What is required: All that should come back is the lines of the data below from the one containing "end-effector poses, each" to the one containing "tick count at", inclusive, exactly as they stand.

Dataset content:
::::
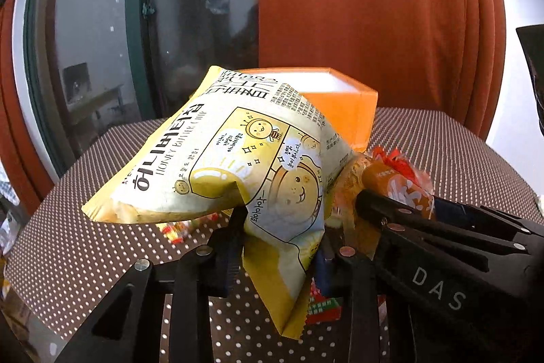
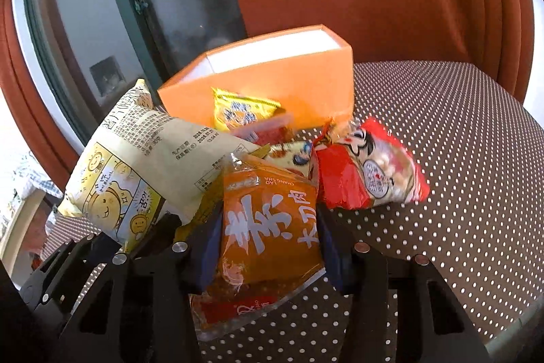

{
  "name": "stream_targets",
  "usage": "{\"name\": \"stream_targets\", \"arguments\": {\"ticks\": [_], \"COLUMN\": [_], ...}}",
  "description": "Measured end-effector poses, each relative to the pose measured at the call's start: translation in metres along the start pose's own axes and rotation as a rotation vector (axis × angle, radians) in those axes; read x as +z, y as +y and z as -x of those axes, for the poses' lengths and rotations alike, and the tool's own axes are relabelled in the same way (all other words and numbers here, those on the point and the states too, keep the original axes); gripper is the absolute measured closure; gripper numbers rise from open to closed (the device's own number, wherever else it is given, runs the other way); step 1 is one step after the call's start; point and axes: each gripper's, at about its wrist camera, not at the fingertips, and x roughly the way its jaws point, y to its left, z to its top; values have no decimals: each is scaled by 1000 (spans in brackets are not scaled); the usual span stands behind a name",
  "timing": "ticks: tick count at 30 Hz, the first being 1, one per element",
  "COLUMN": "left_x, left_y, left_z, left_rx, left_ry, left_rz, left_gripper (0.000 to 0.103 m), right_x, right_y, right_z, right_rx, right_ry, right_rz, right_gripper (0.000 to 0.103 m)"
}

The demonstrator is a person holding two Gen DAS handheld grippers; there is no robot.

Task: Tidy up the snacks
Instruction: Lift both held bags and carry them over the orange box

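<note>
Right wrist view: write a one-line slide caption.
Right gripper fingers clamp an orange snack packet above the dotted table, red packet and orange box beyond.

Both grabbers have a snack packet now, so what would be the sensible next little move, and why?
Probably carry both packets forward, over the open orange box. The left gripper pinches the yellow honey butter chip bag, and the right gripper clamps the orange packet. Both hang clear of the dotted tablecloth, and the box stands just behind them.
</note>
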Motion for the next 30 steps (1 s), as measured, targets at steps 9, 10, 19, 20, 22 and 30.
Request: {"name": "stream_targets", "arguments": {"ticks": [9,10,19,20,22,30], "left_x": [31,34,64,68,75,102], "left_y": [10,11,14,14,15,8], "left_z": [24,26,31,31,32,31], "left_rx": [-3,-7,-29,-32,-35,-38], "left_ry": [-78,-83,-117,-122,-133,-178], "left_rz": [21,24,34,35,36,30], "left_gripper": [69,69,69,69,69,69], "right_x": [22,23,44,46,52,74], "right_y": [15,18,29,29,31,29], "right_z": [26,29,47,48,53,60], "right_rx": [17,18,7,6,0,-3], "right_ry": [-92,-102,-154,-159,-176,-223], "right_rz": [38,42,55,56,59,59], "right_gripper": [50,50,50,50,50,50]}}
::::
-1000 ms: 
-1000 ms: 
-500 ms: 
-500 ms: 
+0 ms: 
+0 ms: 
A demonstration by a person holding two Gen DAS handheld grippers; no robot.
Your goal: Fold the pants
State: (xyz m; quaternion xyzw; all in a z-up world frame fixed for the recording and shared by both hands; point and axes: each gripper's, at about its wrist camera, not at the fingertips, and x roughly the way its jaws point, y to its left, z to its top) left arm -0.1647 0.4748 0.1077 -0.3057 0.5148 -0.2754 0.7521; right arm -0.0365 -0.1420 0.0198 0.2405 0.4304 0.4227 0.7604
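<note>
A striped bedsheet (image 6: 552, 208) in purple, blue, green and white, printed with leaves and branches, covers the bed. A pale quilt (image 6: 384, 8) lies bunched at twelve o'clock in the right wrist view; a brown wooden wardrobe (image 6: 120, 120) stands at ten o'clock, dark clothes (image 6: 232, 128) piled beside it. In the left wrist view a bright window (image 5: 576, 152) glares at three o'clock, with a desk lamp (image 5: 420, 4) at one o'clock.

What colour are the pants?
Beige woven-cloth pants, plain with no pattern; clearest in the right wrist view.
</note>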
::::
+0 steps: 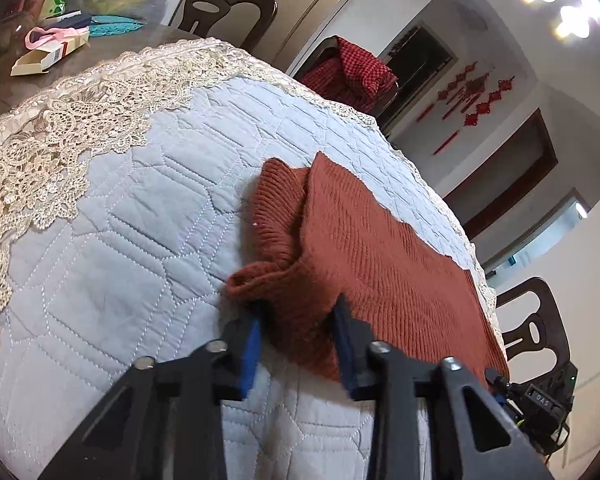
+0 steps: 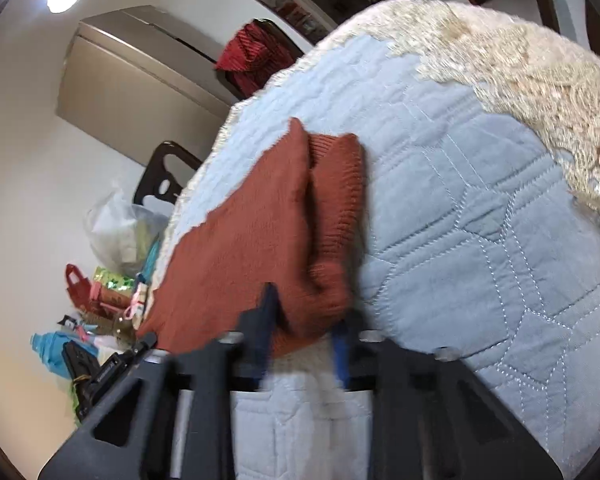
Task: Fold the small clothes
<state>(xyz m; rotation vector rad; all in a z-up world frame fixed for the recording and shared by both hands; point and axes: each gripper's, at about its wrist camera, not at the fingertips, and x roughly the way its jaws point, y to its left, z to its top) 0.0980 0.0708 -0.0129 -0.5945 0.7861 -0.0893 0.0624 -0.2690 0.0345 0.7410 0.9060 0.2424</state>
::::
Your response:
  "description": "Measured end-effector poses, each relative to the pose measured at the call's start: translation in metres along the start pose's own axes and rotation as a rotation vector (axis × angle, radians) in those axes; read x as +z, y as +y and z as -x of those axes, for the poses' lengths and rotations alike, and the tool's own axes are relabelled in the same way (all other words and numbers here, those on the point and the states too, keep the original axes); gripper is the absolute measured closure; gripper numbers rise from open to closed (the device's own number, wherever else it is given, runs the other way); step 1 is one step after the call's start; point and axes: each gripper's, at about its wrist camera, not at the fingertips, and x roughly the way its jaws point, y to its left, z to its top; values have no decimals: each is scaled by 1000 (spans in brackets are not scaled); the usual span stands behind a name",
  "timing": "ticks: tick count at 30 Hz, the first being 1, one per element",

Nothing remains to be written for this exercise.